Com a palavra, Daniel Munduruku, escritor indígena, filósofo e, me orgulho em dizer, meu amigo querido:

“A leitura pode e deve ser um instrumento eficaz para a diminuição da exclusão social e da formação consciente de cidadãos capazes de transformar a realidade em que vivem. Não vejo outra saída ou opção que não seja dada pela leitura, pela educação e pela valorização da identidade brasileira formada pela diversidade cultural, linguística e ambiental. Estes são três eixos importantes para criarmos nas pessoas a noção de pertencimento. Os três passam pela leitura. É certo, no entanto, que é preciso que os autores indígenas estejam mais presentes nas escolas através dos livros de literatura ou mesmo nos materiais didáticos, onde o saber indígena possa mostrar a riqueza da cultura às crianças e jovens brasileiros”.

Estamos com as rotinas em suspensão. Mas é para a vida que devemos nos preparar. Na minha opinião, não para um novo normal, porque já era bem anormal e inviável o modo de vida normal em campo. E assim sendo é preciso pensar na escola que virá, como nos mostrou Ailton Krenak, para construir as bases de um amanhã que não está à venda.

Uma escola onde a biblioteca é lugar afinado com a proposta pedagógica, um lugar de encontros com a diversidade, a garantia de direitos, incluindo o direito à fruição; uma biblioteca antirracismo e promotora da vida. A escola com a biblioteca que são, em si, a concretização da garantia do direito à educação e à cultura.
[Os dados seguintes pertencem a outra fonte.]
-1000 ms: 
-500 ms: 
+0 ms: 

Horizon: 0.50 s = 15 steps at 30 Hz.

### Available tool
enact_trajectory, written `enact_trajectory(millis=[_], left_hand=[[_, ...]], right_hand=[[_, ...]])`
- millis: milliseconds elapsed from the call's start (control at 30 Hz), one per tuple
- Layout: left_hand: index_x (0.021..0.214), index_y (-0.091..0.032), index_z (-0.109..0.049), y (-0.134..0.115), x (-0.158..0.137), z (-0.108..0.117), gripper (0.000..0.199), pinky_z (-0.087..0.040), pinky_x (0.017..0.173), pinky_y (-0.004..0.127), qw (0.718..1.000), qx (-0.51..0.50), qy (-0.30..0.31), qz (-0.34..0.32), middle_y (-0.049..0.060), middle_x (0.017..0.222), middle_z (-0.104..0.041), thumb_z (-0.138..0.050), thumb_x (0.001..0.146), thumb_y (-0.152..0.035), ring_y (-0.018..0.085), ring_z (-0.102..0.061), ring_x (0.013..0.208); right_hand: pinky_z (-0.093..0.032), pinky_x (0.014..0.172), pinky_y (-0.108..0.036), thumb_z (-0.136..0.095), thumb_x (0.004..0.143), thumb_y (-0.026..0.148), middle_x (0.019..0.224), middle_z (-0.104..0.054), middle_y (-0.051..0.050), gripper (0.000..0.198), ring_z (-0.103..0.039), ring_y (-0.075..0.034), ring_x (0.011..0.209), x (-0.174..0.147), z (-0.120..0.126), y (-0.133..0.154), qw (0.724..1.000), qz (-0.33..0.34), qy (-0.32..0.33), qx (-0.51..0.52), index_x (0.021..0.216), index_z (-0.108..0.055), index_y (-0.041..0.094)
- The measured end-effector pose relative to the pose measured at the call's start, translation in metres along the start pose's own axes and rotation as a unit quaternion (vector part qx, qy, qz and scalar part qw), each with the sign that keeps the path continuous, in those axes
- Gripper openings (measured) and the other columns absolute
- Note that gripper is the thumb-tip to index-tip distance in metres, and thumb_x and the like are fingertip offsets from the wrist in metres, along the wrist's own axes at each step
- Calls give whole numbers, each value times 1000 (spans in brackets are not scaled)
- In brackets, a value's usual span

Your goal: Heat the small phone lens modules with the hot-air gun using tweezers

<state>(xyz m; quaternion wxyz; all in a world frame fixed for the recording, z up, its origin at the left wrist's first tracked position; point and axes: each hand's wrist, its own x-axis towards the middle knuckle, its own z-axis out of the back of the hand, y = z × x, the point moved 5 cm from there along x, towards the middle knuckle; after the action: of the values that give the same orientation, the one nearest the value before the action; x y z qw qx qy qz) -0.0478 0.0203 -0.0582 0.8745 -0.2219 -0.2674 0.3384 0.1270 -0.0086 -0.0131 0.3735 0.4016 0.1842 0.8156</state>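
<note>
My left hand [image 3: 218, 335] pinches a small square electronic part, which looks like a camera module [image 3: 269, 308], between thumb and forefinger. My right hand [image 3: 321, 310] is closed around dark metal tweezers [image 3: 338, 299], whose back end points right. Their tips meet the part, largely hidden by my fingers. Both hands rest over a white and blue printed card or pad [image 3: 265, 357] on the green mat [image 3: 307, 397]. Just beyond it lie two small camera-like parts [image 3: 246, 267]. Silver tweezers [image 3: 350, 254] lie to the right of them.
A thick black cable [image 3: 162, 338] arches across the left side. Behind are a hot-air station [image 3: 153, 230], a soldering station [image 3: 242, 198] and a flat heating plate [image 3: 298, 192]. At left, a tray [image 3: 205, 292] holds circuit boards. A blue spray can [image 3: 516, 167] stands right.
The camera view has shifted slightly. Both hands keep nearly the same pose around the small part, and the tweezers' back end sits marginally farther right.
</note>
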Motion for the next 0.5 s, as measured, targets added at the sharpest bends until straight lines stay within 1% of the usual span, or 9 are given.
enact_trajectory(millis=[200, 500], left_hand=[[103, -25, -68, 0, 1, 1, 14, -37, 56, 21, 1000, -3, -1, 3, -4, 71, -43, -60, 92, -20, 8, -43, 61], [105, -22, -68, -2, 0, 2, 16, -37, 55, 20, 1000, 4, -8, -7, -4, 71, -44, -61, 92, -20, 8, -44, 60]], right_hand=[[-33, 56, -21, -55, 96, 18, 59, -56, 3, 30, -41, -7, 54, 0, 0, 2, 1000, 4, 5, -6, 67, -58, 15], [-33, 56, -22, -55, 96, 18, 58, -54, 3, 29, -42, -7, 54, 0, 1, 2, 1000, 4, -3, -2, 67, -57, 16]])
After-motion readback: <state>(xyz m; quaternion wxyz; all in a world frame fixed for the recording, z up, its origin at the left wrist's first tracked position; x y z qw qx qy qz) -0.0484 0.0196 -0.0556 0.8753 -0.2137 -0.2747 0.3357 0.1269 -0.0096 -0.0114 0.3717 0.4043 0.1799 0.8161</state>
“…Restam outros sistemas fora

            Do solar a colonizar.

            Ao acabarem todos

            Só resta ao homem

            (estará equipado?)

            A dificílima dangerosíssima viagem

            De si a si mesmo:

            Pôr o pé no chão

            Do seu coração

            Experimentar

            Colonizar

            Civilizar

            Humanizar

            O homem

            Descobrindo em suas próprias inexploradas entranhas

            A perene, insuspeitada alegria

            De con-viver”.

[1] Você já ouviu falar da Venus Hotentote? Não? Mais uma razão para ler o texto da Djamila – e sair correndo para comprar todos os livros da coleção Feminismos Plurais coordenada por ela. E para navegar para além dos fatos, deixo aqui o poema escrito pela poetisa Diana Ferrus em homenagem à Sarah Baartman, nome verdadeiro da Venus de Hotentote, I´ve come to take you home (“Eu vim para levar você para casa”).